* Work request:
Your response must be made up of each line in the data below that contains the string "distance".

####################

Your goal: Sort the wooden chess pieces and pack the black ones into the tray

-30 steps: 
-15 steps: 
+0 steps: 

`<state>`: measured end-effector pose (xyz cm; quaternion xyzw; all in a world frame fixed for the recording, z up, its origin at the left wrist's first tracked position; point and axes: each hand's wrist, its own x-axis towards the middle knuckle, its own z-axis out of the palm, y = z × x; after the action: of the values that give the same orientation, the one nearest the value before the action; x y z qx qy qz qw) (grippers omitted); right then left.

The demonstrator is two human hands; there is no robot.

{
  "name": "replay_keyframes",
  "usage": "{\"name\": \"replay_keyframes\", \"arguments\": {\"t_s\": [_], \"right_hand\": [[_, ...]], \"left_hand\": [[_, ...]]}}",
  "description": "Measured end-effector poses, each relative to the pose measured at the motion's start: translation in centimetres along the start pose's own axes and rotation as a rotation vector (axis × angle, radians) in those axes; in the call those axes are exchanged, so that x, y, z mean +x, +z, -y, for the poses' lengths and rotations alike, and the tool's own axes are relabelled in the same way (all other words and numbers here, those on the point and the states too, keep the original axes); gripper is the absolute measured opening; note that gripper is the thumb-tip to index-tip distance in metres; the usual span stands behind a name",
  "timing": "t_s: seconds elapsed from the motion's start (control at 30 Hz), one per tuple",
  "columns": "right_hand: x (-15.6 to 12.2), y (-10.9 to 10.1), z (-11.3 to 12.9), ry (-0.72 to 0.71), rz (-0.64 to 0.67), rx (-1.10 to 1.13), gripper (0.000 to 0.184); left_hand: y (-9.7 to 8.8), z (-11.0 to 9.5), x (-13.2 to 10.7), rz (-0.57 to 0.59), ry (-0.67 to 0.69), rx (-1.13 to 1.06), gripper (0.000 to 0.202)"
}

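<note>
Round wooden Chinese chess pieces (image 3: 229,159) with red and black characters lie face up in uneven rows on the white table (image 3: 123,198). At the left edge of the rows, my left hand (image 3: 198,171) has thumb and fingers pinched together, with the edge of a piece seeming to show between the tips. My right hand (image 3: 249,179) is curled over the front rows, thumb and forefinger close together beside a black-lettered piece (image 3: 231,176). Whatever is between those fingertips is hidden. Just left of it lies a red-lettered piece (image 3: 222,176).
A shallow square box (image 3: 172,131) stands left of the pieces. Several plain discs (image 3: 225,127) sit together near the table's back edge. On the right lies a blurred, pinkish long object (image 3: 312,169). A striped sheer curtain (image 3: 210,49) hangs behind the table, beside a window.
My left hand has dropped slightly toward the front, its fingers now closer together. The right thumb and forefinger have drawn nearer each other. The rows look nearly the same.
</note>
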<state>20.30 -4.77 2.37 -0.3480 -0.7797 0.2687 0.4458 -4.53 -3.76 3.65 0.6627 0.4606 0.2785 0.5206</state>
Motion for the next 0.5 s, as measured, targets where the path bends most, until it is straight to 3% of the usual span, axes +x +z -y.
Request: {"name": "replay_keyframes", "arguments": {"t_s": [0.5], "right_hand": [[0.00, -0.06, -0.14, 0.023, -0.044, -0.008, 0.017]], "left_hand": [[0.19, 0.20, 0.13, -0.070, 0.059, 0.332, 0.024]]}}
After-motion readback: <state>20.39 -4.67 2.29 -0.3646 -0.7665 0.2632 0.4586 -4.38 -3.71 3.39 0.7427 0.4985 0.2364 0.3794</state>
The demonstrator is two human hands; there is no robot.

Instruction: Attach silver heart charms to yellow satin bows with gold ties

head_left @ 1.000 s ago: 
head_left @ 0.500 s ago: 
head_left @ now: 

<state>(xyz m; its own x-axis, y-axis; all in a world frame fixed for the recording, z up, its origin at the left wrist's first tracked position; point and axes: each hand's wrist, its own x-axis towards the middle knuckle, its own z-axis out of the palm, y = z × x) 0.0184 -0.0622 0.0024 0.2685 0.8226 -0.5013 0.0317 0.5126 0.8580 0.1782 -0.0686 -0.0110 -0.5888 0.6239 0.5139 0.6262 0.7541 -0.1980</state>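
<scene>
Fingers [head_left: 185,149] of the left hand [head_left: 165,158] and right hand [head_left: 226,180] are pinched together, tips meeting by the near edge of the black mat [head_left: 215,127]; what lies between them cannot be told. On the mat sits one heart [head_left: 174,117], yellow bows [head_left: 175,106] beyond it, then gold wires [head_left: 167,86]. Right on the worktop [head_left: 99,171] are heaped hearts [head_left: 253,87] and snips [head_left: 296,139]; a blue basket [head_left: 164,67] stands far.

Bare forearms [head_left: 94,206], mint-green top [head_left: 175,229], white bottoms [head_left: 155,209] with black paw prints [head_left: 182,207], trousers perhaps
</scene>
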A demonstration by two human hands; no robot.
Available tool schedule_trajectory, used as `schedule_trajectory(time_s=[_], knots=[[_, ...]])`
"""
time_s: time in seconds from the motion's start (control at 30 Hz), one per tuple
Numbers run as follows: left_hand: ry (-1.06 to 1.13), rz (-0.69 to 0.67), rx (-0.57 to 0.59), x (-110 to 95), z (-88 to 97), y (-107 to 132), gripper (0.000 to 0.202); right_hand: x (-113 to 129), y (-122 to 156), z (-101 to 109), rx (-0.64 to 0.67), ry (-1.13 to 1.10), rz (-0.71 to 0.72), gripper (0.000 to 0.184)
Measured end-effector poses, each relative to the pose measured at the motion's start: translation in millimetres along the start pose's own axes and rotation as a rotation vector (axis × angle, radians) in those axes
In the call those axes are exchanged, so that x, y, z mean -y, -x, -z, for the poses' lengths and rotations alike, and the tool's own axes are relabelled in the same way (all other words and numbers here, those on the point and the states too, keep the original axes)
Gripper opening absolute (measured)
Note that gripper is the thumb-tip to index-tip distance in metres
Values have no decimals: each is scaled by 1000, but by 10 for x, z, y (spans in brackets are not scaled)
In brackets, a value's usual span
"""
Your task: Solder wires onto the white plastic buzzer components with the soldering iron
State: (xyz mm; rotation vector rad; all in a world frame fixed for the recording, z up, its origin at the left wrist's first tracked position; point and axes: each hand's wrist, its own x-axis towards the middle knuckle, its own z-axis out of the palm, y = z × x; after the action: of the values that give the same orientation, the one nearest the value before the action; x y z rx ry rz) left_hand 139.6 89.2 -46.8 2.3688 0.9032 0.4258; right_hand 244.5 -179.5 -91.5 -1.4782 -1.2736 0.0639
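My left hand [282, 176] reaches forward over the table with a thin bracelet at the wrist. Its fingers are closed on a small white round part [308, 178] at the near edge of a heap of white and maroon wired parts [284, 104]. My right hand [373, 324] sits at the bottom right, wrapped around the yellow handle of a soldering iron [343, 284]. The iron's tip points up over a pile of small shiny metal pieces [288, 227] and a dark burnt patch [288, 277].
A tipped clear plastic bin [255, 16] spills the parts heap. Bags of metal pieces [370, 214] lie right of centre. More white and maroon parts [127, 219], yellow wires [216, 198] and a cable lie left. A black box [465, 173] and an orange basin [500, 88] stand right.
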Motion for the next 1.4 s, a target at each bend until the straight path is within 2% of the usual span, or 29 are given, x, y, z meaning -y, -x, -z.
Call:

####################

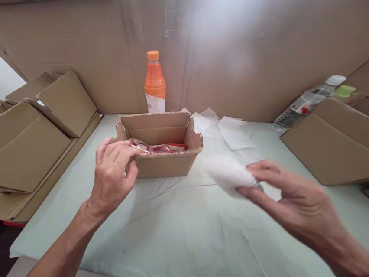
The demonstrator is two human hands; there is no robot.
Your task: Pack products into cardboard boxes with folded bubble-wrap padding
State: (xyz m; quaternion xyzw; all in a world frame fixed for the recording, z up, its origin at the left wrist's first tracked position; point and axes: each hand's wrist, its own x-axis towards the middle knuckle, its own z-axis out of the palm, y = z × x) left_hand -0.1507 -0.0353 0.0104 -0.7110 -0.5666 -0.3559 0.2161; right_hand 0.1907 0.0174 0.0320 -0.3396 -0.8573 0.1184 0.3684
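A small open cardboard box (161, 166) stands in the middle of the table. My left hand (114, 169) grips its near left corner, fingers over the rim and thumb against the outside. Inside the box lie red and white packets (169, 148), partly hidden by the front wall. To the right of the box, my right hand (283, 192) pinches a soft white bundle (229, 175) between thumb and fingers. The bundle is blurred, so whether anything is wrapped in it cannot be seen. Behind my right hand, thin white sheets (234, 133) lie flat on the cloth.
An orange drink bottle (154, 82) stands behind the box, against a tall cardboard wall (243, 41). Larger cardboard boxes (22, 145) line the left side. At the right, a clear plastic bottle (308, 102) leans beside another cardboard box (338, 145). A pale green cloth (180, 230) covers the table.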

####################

* Written answer:
  "description": "Measured end-effector poses, each relative to the pose measured at the motion's start: translation in centimetres along the start pose's own axes and rotation as a rotation vector (axis × angle, radians) in those axes; in the call those axes are exchanged, so that x, y, z mean +x, +z, -y, for the poses' lengths and rotations alike, and the tool's own axes are relabelled in the same way (all other words and numbers here, those on the point and the states too, keep the original axes); gripper is the absolute measured opening; note that gripper is the thumb-tip to index-tip distance in metres; the usual span stands behind a name",
Note that gripper is the thumb-tip to index-tip distance in metres

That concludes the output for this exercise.